In New York, keeping yourself healthy is a good way to naturally limit your visits to a Brooklyn heart doctor. One of the biggest factors in your ongoing health is your blood pressure levels. A healthy blood pressure range is anywhere between (Systolic) 90-120 over (Diastolic) 60-80. Any range below those numbers would be termed Hypotension or low blood pressure. The range from (Systolic) 120-140 over (Diastolic) 80-90 would be termed Pre-Hypertension or elevated blood pressure. Anything over (Systolic) 140 and (Diastolic) 90 is considered Hypertension or high blood pressure.
The dangers of high blood pressure are many as it can affect your health in a multitude of ways. From increased likelihood of heart attack or stroke to vision problems and kidney damage over time. Lowering your blood pressure will improve your health markedly and extend your life expectancy over time. There are ways to lower your blood pressure without medication, and we’ll look at five different ways that you can do this.
If you’re obese or even a little overweight, it can increase your blood pressure and make your body work much harder for your heart to pump and circulate blood. Reducing your weight will not only make you feel better overall, but it can lower your blood pressure exponentially over time.
Smoking also causes your blood pressure to go up as your heart and lungs work harder to operate. The residual tar can stain the insides of your lungs over time and can wreak havoc on your respiratory system. Quitting smoking can have a landmark effect on your health as your body slowly repairs itself in the first couple of years after smoking cessation, this will also lower your blood pressure readings over time.
Healthy Diet with Reduced Sodium Intake
Implementing a healthy diet is one of the touchstones of good health, introducing a varied mix of grains, legumes, fruits, and vegetables along with choice proteins and carbohydrates will lower your BP readings over time. Reducing Sodium is also important as excessive amounts of Sodium will cause you to retain water and raise your blood pressure levels. Keep an eye on saturated fat levels, added sugar, and refined carbohydrates as well as they can also raise your level as well. The DASH (Dietary Approaches to Stop Hypertension) Diet is ideal to lower your blood pressure levels and help you regain your health.

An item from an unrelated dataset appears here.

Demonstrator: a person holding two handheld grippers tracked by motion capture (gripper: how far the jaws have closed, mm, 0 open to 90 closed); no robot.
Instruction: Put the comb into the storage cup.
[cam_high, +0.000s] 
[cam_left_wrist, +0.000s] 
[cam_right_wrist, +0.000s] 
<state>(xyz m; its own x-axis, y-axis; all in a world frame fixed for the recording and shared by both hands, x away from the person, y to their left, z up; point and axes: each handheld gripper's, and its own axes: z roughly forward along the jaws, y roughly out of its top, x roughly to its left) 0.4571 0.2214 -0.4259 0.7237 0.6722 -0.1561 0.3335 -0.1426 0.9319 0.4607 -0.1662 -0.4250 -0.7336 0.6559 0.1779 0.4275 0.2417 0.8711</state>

Whether it’s a good walk or a light jog or even weightlifting, any form of exercise is better than no exercise at all. Exercise invigorates the body and helps lower your blood pressure versus being sedentary.
Exercise can also help lower your stress levels as excessive stress can also raise your levels. If exercise isn’t available, you can find other outlets to lower your stress such as reading a good book or yoga practice.
Utilizing these practices above can help lower your blood pressure over time and regain control of your life. It will bring you peace of mind and it can also have the happy benefit of limiting your need to see a Brooklyn heart doctor for issues related to elevated blood pressure levels.